GOAL OF THE EXERCISE - Below are some records; output exactly the lines from the line with "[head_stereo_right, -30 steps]" to the line with "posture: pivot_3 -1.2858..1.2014", both ends kept, and nothing more.

START GIVEN INFORMATION

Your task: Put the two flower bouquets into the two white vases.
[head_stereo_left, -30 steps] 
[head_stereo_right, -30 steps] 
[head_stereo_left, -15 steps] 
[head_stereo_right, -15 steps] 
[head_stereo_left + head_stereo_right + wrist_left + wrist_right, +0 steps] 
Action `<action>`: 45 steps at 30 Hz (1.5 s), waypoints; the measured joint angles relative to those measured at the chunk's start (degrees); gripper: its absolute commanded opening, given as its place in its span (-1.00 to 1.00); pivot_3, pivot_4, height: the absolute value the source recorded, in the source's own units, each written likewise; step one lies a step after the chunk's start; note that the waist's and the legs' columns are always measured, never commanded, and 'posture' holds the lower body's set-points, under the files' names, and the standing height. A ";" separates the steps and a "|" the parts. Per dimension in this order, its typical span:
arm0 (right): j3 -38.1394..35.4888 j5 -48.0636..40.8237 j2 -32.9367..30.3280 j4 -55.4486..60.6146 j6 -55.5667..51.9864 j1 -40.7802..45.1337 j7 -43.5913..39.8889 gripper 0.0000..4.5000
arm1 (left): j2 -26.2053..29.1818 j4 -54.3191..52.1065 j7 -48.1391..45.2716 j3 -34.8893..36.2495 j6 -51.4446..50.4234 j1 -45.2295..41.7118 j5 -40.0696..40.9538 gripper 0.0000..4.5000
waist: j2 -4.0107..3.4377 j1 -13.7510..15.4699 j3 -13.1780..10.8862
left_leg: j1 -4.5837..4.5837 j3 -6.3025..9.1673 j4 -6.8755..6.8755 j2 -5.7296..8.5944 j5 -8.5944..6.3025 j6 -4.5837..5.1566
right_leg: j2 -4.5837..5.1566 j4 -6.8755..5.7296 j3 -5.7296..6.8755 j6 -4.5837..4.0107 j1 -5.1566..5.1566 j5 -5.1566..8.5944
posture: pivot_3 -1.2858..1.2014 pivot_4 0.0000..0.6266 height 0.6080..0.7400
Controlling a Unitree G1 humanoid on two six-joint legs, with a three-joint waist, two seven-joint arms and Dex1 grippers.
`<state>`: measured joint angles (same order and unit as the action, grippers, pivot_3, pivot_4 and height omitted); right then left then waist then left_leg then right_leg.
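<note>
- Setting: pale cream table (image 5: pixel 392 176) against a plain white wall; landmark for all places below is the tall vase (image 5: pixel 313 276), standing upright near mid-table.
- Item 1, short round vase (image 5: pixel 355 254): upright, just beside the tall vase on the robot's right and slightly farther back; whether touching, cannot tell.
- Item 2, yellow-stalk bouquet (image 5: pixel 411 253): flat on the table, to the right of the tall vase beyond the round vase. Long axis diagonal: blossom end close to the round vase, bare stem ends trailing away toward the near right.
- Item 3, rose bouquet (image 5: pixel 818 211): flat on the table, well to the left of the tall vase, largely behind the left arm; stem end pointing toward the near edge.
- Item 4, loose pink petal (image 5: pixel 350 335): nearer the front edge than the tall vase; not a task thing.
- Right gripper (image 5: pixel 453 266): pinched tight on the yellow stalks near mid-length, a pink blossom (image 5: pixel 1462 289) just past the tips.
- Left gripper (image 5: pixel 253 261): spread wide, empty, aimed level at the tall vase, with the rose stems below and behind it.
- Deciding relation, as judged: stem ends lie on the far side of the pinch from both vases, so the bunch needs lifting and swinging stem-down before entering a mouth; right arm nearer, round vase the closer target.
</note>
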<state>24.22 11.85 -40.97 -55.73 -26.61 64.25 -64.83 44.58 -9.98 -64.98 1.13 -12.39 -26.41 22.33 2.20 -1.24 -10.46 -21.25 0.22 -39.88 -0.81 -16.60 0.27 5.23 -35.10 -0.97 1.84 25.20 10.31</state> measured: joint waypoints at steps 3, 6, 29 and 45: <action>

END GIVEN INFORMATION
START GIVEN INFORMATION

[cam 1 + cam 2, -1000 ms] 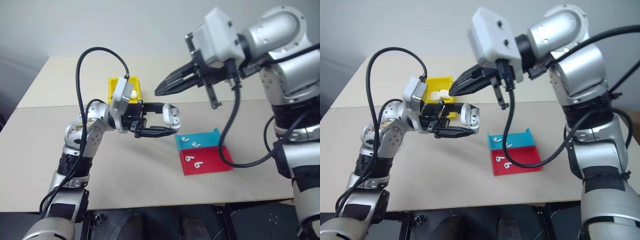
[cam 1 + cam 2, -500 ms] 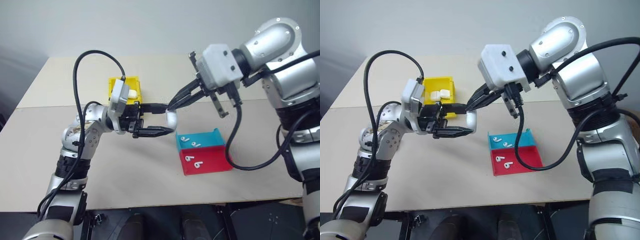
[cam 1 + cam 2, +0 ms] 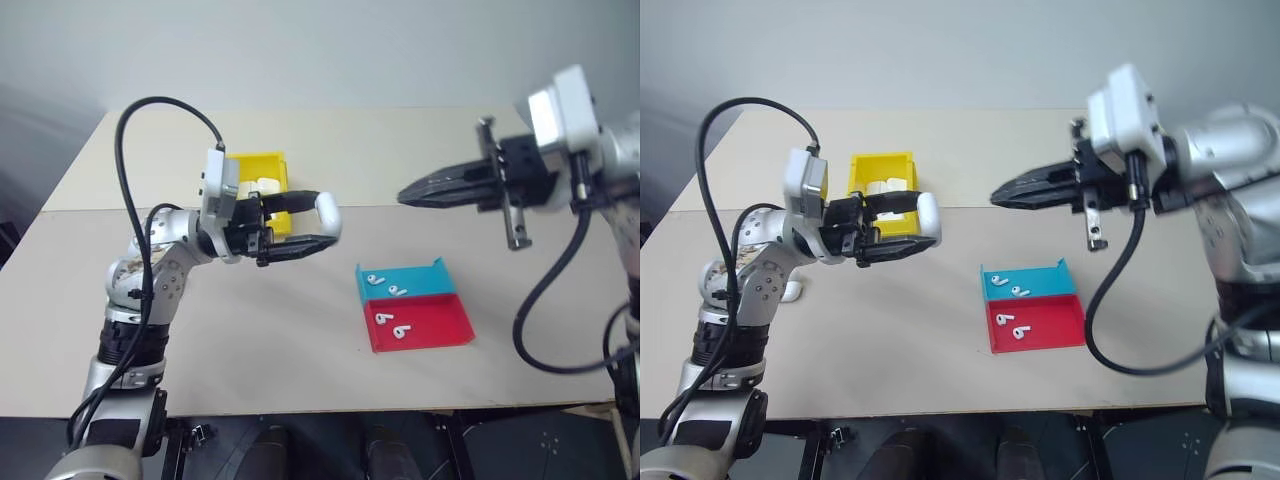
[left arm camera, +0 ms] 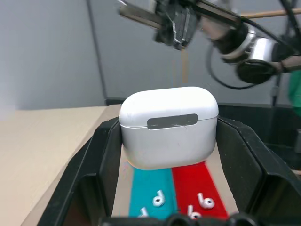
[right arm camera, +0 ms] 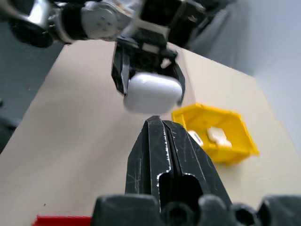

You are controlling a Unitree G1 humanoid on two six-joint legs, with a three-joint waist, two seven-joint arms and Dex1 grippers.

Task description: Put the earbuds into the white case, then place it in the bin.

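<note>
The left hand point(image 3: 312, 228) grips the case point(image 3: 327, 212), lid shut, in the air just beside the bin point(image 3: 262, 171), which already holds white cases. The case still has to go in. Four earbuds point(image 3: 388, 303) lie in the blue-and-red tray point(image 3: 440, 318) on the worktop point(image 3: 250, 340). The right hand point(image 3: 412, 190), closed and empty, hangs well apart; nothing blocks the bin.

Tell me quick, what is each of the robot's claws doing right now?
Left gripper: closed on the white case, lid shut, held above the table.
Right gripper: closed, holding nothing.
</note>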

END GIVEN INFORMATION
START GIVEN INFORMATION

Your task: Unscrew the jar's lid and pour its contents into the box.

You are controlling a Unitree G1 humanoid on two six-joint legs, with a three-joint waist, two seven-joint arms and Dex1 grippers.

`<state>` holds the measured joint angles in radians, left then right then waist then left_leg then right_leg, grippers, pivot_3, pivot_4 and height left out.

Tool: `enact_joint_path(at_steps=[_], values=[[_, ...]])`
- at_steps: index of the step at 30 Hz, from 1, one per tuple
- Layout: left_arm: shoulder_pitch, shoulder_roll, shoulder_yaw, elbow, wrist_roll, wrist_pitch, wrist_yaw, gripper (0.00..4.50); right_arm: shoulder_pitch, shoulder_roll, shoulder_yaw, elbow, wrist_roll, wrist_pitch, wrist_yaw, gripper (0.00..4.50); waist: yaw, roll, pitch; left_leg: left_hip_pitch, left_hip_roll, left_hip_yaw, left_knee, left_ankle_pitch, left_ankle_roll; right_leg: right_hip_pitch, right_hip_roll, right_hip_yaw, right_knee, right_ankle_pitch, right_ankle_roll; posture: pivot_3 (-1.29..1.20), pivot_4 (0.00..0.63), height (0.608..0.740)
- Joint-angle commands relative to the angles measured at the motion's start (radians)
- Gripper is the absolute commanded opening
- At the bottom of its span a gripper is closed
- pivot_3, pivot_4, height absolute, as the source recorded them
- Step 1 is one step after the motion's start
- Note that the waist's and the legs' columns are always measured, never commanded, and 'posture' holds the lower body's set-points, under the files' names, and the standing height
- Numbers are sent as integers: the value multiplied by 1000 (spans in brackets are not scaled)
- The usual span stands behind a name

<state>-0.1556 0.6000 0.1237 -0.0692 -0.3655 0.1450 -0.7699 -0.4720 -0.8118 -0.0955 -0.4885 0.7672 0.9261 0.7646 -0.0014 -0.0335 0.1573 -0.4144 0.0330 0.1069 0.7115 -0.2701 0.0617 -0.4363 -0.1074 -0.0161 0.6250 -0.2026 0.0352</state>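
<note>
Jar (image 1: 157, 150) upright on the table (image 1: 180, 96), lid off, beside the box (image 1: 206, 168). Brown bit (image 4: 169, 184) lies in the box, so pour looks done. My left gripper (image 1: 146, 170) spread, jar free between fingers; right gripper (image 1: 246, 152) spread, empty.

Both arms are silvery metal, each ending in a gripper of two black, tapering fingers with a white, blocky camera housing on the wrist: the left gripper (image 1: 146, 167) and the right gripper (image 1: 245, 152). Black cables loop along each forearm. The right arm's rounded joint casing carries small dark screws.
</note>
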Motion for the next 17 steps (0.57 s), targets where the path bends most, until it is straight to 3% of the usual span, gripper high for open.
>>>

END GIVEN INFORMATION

WRITTEN ANSWER -
[head_stereo_right, -30 steps] 
[head_stereo_left, -15 steps] 
[head_stereo_right, -15 steps] 
[head_stereo_left + head_stereo_right + wrist_left + wrist_right, +0 steps] 
Action `<action>`: 45 steps at 30 Hz (1.5 s), waypoints; the measured joint angles relative to those measured at the chunk's start (degrees); gripper: its absolute commanded opening, given as its place in its span (-1.00 to 1.00); pivot_3, pivot_4, height: the absolute value the source recorded, in the source's own units, each written likewise; step one lies a step after the chunk's start; note that the waist's and the legs' columns are always measured, never commanded, and 'posture' holds the lower body's set-points, under the files' names, and the standing height. A ";" separates the steps and a "|" the parts. Per dimension in this order, its typical span:
arm0 (right): j3 -38.1394..35.4888 j5 -48.0636..40.8237 j2 -32.9367..30.3280 j4 -55.4486..60.6146 j6 -55.5667..51.9864 j1 -40.7802..45.1337 j7 -43.5913..39.8889 gripper 0.0000..4.5000
arm1 (left): j2 -26.2053..29.1818 j4 -54.3191..52.1065 j7 -48.1391..45.2716 j3 -34.8893..36.2495 j6 -51.4446..50.4234 j1 -45.2295..41.7118 j5 -40.0696..40.9538 gripper 0.0000..4.5000
waist: j2 -4.0107..3.4377 j1 -13.7510..15.4699 j3 -13.1780..10.8862
left_leg: j1 -4.5837..4.5837 j3 -6.3025..9.1673 j4 -6.8755..6.8755 j2 -5.7296..8.5944 j5 -8.5944..6.3025 j6 -4.5837..5.1566
right_leg: j2 -4.5837..5.1566 j4 -6.8755..5.7296 j3 -5.7296..6.8755 j6 -4.5837..4.0107 j1 -5.1566..5.1566 j5 -5.1566..8.5944
posture: pivot_3 -1.2858..1.2014 pivot_4 0.0000..0.6266 height 0.6080..0.7400

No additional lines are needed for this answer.